本質上來講,兩人現在地位實力是完全不對等的,今天能坐下來談,也是事出有因。
現在麽,成果喜人。
不說常娥的健身房物歸原主,還得了一筆補償,德瑞和金海控股之間,按照現在的采購價,成本也憑空節省了千萬以上。
不過麽,最大的收獲,還得看左超自己了。
扶個強力小弟起來,未來自然是好處多多。
在門口,左海山目送著勞斯萊斯幻影遠去,然後,他回頭看了看在自己身後的左書桓和左海山,心中莫名有些為難和複雜。
一方麵,左書桓作為接班人培養,能力自然是出眾的,原來,也沒有任何懸念,左海山都已經再著手安排他進董事會了。
但是現在,左超憑空一鳴驚人。
雖然能力欠缺,但是這一次的事情,禍端搞不好就是左書桓惹出來的,但是,卻是由左超牽頭解決的,他左海山一向賞罰分明,這一大功,不可磨滅。
更重要的是,左超和那位許董的私下交情。
那位許董的身家資產,無法估量,更不用說還是目前金海最大客戶德瑞的唯一所有人。
左超就算能力再欠缺,但是有他和這位許董的這一層關係,能力強弱已經不重要了。
“爺爺,沒什麽事的話,我就先走了,剛剛有中介聯係我有客戶看房子。”左超淡笑著說道,仿佛開竅了一樣。
以退為進唄,誰不會?
“賣房?賣什麽房?”左海山一皺眉。
“不對,你賣就賣吧,回頭我把我名下那套市區的平層轉給你。”
左書桓站在一旁心中一緊,有些不甘。
“爺爺,您這是……”
“功不抵過,爺爺,這房子我不能要,您給我一個在家裏公司進一步鍛煉的機會我就感激不盡了。”左超抬起頭,表情很真誠。
左海山心裏莫名有些動容,他看看左超,略一思咐。
“這樣吧,先回去!”
在會所門口,三人分道揚鑣。
離開前,左書桓眼神陰沉,回頭好好看了左超一眼。
等到人都走後,左超終是忍不住一笑。
心中暢快淋漓。
當天下午,在金海控股內部下發了郵件,火速提拔左超為分管紡織業務的副總。
左超之前也是在金海任職的,隻不過前麵他混吃等死,也就相當於掛個職。
而這次的升職,雖然是副總,但是分量舉足輕重,又是負責紡織業務這樣一個重量級板塊,信號自然十分明顯。
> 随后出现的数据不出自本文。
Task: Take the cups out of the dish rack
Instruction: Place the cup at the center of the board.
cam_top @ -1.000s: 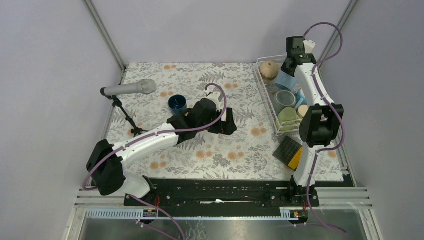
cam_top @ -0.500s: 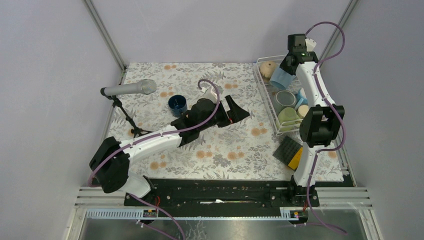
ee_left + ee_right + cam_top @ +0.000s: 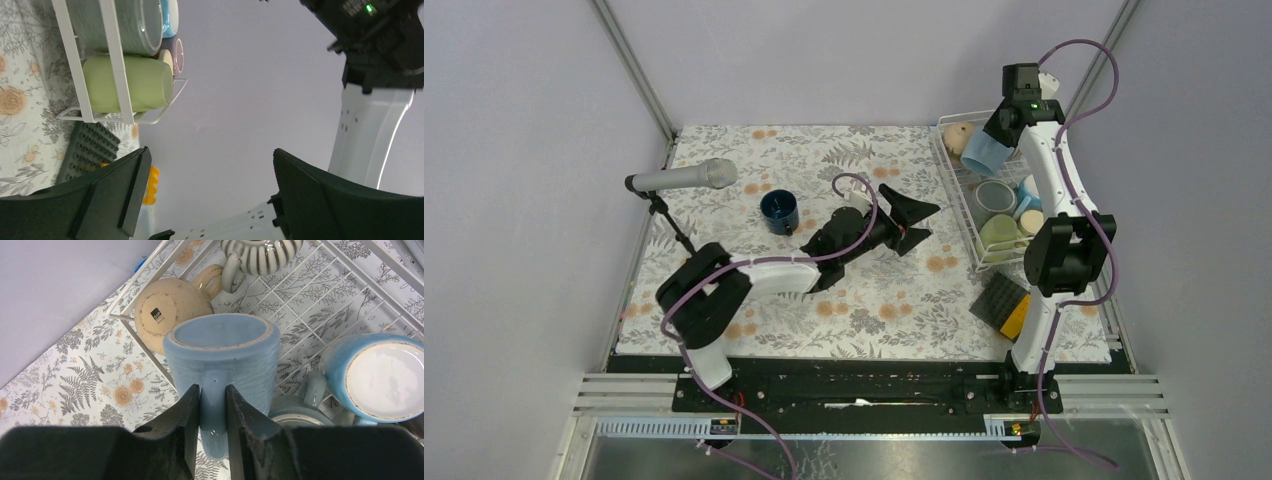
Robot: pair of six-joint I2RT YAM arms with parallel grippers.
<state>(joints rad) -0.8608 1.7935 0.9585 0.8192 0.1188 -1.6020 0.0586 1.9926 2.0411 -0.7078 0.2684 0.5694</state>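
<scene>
Light-blue cup (image 3: 220, 355) — handle clamped by outstretched right arm's end effector (image 3: 212, 390).

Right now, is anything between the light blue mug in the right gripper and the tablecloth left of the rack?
The left gripper, open, hovers just left of the dish rack, in that path. The light blue mug looks to be above the rim.

Plain pale grey walls (image 3: 844, 60) enclose a fern-and-flower tablecloth (image 3: 864, 310); aluminium posts (image 3: 633, 70) rise at the back corners.
</scene>
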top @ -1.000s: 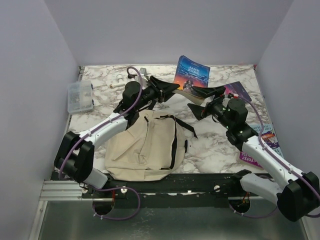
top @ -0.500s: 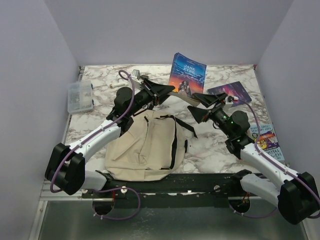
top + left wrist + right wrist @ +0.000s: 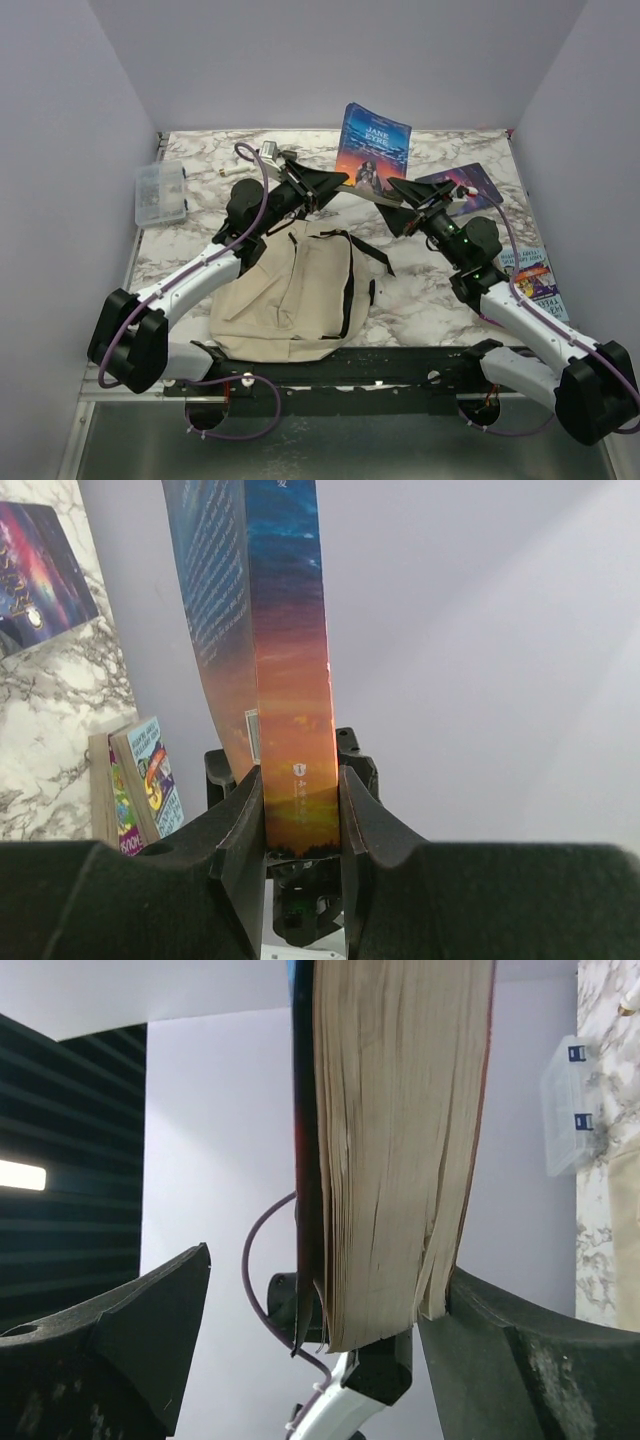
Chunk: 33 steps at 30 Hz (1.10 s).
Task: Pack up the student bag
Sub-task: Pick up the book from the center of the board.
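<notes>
Two arms meet at one blue paperback [image 3: 374, 146], held up tilted over the back of the marble table [image 3: 420, 290]. The left gripper [image 3: 300, 810] pinches its spine, both fingers pressed on. The right gripper [image 3: 325, 1280] straddles the page edge with jaws spread: one finger touches the pages, the other is apart from the cover. The student bag [image 3: 290, 295] lies flat near the front edge, partly under the left arm. A clear plastic box [image 3: 160, 193] sits far left.
</notes>
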Available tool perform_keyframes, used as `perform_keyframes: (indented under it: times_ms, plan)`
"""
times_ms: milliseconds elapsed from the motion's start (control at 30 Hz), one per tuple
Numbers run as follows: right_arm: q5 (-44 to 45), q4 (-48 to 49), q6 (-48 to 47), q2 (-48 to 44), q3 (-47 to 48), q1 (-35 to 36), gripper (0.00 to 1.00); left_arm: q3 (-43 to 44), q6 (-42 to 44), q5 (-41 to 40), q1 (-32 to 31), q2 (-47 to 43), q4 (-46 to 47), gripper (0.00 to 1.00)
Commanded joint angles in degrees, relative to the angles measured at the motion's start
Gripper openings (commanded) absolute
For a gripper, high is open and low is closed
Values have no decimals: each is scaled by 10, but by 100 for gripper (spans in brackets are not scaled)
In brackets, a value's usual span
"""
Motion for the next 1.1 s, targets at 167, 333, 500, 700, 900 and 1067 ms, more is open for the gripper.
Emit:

能從一個混吃等死的富二代,一下子被提拔到這個位置,大家自然不是傻的。
在公司內部,自然有一群人在迅速向左超靠攏。
下午的大會上,左超西裝革履,慷慨陳詞,倒顯得意氣風發,完全找不到前麵的那種頹廢。
傍晚,公司樓下,左超和左書桓狹路相逢。
左超是準備叫上自己的一堆小弟,前去許文家的炙烤宴慶祝捧場。
然後,迎麵就撞上了左書桓。
“小人得誌。”左書桓淡淡看了左超一眼。
左超不以為意,當著左書桓的麵點上煙。
“不服?”他吞雲吐霧。
本就是低到塵埃裏的爛泥,嚐過最被冷遇的滋味,現在的他,心態很好。
觸底反彈估計就是這個滋味了。
“不過就是抱上大腿了而已,給人提鞋。你很驕傲?”左書桓開了一旁自己的車門,拋下一句。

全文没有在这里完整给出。